Un commento alla lettera di don Paolo
Tofani
“Lettera
Aperta”
Stimo don Paolo per l’attività che porta avanti da molti
anni, sia in campo sociale che in quello pastorale. Riguardo
alla sua presa di posizione nei confronti
del ritiro della scomunica ai lefevriani da parte di
Benedetto XVI,
mi sento di dire quanto segue.
Stiamo vivendo un periodo di grande incertezza, ad ogni
livello; un’epoca di passaggio, l’ha definita qualcuno,
l’ultimo quarto d’ora della storia, secondo i più
catastrofisti, e ciò non può non avere influenze anche sulla
Chiesa, intesa in questo caso non tanto come popolo di Dio
ma come gerarchia. L’elezione di un vecchio cardinale sulla
cattedra di Pietro non poteva che far riemergere istanze di
restaurazione e di conservatorismo, aggravate dalla scarsa
esperienza pastorale di Benedetto XVI (S.Em. Mons. Ratzinger
è stato per decenni insegnante e a capo di un importante
dicastero del Vaticano e solo per pochi anni vescovo della
diocesi di Monaco di Baviera) e dalla scelta di persone non
all’altezza al grado di collaboratori e consiglieri di Sua
Santità. Sta di fatto che assistiamo spesso a scelte e prese
di posizione che sconcertano.
Detto questo, con altrettanta schiettezza, dirò che riguardo
all’atteggiamento di chi si sente “Presbitero proprio per il
Concilio” (io credevo che fossimo preti di Cristo e per
Cristo … semplicemente) si può benissimo ed altrettanto
essere critici poiché forse e magari vorrebbe una Chiesa
all’opposto, talmente protesa “in avanti” da ridursi ad una
associazione priva di organizzazione, disciplina, regole,
riferimenti, quasi esclusivamente impegnata nel sociale e
nella promozione umana. Qualcuno potrebbe dire: A noi ci
basta Cristo, ci basta il suo Vangelo! Attenti: perchè
questo volendo dire tutto, alla fine, non vuol dire niente
(la storia ce lo insegna), in quanto Cristo e il suo
Vangelo, senza una “carne” (una “ciccia” si direbbe in
toscano) che sia una autorità che guidi e una storia da
considerare (chiamatela anche “radici” o più vetustamente
“tradizione”), può essere strumentalizzato da chicchessia,
financo per le guerre sante o … per le guerre di
liberazione!
Per il resto, don Paolo, è bello e non è contraddittorio,
che in questa nostra Chiesa, cattolica, apostolica e romana,
possano convivere integralisti (i lefevriani lo potranno un
giorno, perché ancora non sono nella piena comunione),
progressisti, conservatori e chi più ne ha ne metta, in modo
pieno ed autentico, un po’ come in una famiglia, dove i
figli e i fratelli non sono tutti uguali e non la pensano
allo stesso modo, eppure tutti hanno il diritto di starci …

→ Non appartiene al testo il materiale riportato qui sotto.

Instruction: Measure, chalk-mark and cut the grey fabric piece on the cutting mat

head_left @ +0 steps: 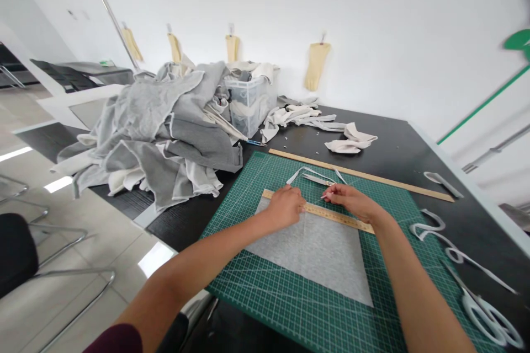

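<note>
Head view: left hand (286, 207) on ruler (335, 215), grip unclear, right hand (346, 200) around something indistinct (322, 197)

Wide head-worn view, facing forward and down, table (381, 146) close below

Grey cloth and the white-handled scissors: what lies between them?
Head view: the green cutting mat lies between the grey cloth and the white-handled scissors, with the right forearm above it, hiding part.
</note>
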The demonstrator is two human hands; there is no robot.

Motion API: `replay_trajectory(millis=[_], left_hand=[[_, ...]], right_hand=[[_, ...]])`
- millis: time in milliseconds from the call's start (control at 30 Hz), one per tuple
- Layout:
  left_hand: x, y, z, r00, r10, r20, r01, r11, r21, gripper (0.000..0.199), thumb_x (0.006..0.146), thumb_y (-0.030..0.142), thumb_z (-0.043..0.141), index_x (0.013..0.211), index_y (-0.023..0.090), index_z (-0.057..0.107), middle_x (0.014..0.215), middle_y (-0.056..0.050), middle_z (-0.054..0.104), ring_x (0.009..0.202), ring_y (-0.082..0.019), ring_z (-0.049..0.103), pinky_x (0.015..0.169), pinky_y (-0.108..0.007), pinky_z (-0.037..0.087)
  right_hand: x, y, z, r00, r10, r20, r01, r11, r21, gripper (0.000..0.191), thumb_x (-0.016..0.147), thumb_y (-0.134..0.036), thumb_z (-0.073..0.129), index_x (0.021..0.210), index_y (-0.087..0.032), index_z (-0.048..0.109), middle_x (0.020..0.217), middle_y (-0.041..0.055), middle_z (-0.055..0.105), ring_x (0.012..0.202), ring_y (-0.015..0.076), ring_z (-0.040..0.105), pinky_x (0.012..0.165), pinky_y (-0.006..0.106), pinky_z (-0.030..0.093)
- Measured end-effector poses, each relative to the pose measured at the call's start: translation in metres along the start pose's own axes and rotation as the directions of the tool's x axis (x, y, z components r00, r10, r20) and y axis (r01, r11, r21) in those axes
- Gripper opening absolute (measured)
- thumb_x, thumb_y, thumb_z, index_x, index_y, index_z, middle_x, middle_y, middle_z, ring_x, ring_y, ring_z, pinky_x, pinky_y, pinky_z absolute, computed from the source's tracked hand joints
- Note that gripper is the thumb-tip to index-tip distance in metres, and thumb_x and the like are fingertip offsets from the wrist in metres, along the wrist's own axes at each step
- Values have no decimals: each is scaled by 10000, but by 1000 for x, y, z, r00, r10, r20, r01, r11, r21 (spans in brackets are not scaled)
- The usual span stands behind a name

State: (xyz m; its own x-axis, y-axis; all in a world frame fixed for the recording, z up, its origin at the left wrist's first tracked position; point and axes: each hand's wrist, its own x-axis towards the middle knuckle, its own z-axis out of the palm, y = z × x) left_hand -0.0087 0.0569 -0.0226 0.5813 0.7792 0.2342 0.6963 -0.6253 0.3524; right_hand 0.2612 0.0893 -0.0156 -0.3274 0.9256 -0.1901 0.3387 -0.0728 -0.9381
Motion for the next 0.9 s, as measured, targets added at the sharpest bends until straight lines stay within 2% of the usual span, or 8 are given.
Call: replay_trajectory(millis=[567, 800, 900], left_hand=[[0, -2, 2, 1000, -26, -16, 26, 999, -41, 156, 919, 261, 622, 827, 218, 740, 978, -56, 664, 984, -238, 558, 895, -367, 447], [0, 0, 1, 1000, -22, -12, 22, 999, -30, 145, 921, 250, 619, 836, 224, 735, 987, -49, 667, 988, -241, 555, 891, -369, 447], [0, -1, 1, 1000, -9, -15, 9, 1000, -22, 155, 921, 242, 614, 805, 214, 713, 974, -48, 662, 973, -236, 552, 879, -366, 441]], right_hand=[[1, 6, -3, 1000, 23, -2, -23, 999, 50, 397, 780, -567, 798, 910, -201, 714, 958, 61, 757, 947, 230, 666, 886, 341, 489], [-2, 0, -1, 999, 27, -30, -24, 993, 113, 403, 734, -553, 849, 859, -197, 709, 931, 67, 752, 921, 226, 663, 851, 328, 510], [-7, -2, -4, 996, 37, -82, -21, 982, 185, 416, 721, -556, 862, 848, -198, 692, 916, 66, 731, 854, 205, 655, 779, 306, 524]])
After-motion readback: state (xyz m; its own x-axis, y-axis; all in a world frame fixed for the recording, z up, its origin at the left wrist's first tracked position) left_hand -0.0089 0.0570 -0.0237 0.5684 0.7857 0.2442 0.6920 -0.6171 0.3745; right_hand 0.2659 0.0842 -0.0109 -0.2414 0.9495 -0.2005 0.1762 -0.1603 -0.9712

sotto il tetto, a condizione che nessuno pretenda la
primogenitura. Il giorno in cui mi verrà imposto - ma questo
non è successo e sono convinto non succederà - di essere
prete non secondo la mia coscienza ma secondo la coscienza
altrui (fosse anche quella di un papa), ebbene a quel punto
non avrei esitazioni: uscirei da sotto il tetto (per
continuare ad usare la metafora) anche se fuori facesse
freddo o tempesta. Ma, viva Dio, la libertà che abbiamo
nella nostra Chiesa non la riscontro in tante altre
religioni e religiosità, così come in tanti rassembramenti
umani, che vorrebbero magari dare chissà quali lezioni di
stile e di civiltà, mentre invece sono e rimangono una
accozzaglia di ottusi e di opportunisti.
Continua pure, don Paolo, a vivere e ad impegnarti “per una
Chiesa che il Concilio Vaticano II doveva far diventare
profezia”, guai se rinunciassimo alle nostre aspirazioni e
alle nostre convinzioni … Anche perché, lo sai, alla fine di
tutto: è lo Spirito Santo che agisce, è Cristo che vince.